June 12, 2007:
While the Pakistani economy has been growing since 2001, the country is
still very poor. Only about 20 percent of the population could be considered
middle-class. Only about a third of the population has access to clean water
(via pipes) and about half the population is illiterate. The poverty is
greatest in the tribal areas along the Afghan and Iranian borders. Political
corruption is rampant, and most political parties maintain armed militias or
street gangs. There's never been a stable government, and usual pattern is a
few years of military dictatorship, followed by a few years of corrupt
political parties pretending to be running the country, while stealing as much
as they can.
June 11, 2007:
In Kashmir, Indian border guards continue to confront Islamic terrorists
trying sneak across from Pakistan. Three were killed today, while elsewhere in
the area, Islamic terrorists killed three civilians.
June 10, 2007:
Pakistan will allow registered Afghan refugees to remain in Pakistan at
least until 2009. But the unregistered are going to be expelled, as will any
caught breaking the law. Pakistan would like all the Afghans gone, but Afghanistan
has convinced Pakistan that Taliban violence in southern Afghanistan makes this
unwise. Best to send Afghans back only as there are facilities to sustain them.

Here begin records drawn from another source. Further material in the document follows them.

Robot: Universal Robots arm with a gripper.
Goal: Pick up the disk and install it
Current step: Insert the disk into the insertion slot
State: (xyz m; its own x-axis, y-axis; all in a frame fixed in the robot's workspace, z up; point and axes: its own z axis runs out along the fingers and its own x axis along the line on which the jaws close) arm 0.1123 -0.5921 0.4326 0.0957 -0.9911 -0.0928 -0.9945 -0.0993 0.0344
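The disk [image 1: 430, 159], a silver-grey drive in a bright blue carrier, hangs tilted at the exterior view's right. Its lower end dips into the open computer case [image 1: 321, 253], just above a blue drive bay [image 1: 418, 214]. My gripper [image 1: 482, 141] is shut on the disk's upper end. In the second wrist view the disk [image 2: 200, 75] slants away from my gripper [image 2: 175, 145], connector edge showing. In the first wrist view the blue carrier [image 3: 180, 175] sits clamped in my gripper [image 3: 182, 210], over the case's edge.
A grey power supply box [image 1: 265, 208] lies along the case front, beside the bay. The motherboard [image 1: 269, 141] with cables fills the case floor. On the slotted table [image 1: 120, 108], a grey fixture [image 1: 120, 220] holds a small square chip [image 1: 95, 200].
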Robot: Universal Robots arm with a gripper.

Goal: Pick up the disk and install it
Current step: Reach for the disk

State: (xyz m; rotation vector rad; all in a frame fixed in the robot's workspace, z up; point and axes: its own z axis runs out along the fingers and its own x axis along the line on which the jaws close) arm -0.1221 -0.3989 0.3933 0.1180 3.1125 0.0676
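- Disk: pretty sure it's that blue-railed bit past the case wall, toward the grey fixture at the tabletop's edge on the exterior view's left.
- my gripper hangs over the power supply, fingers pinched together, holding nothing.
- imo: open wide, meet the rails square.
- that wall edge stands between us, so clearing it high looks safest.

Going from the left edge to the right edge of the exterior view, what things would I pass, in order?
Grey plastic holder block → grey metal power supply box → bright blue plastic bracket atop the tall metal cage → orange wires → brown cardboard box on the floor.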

Indian police captured a Maoist camp in central India. Two rebels were killed,
and ammo and equipment captured.
June 9, 2007:
A team of Israeli counter-terror experts is meeting is meeting with
their local counter-parts in India, on how to deal with Islamic terrorism and
infiltration of terrorists across the border from Pakistan, in Kashmir. Israel
is becoming a major supplier of military equipment to India, with sales of $1.6
billion last year. Meanwhile, the joint terrorism taskforce established with
Pakistan has failed to work. Indian requests for information from Pakistan go
unanswered. Pakistani border guards arrested two German Moslems and a Central
Asian man, near the Iranian border. The men are suspected of belonging to al
Qaeda.
June 8, 2007:
Faced with growing unrest in the cities, the government rescinded media
restrictions it had imposed earlier in the week. In southwest Pakistan, a bomb
went off, killing at least three people.
June 6, 2007:
In the Pakistani border areas, the Taliban have threatened to attack
reconstruction projects, unless the mosques damaged in fighting with the army
last year, are repaired first. The
mosques were damaged when they were used as refuges for Taliban fighters and
storage for ammunition and weapons.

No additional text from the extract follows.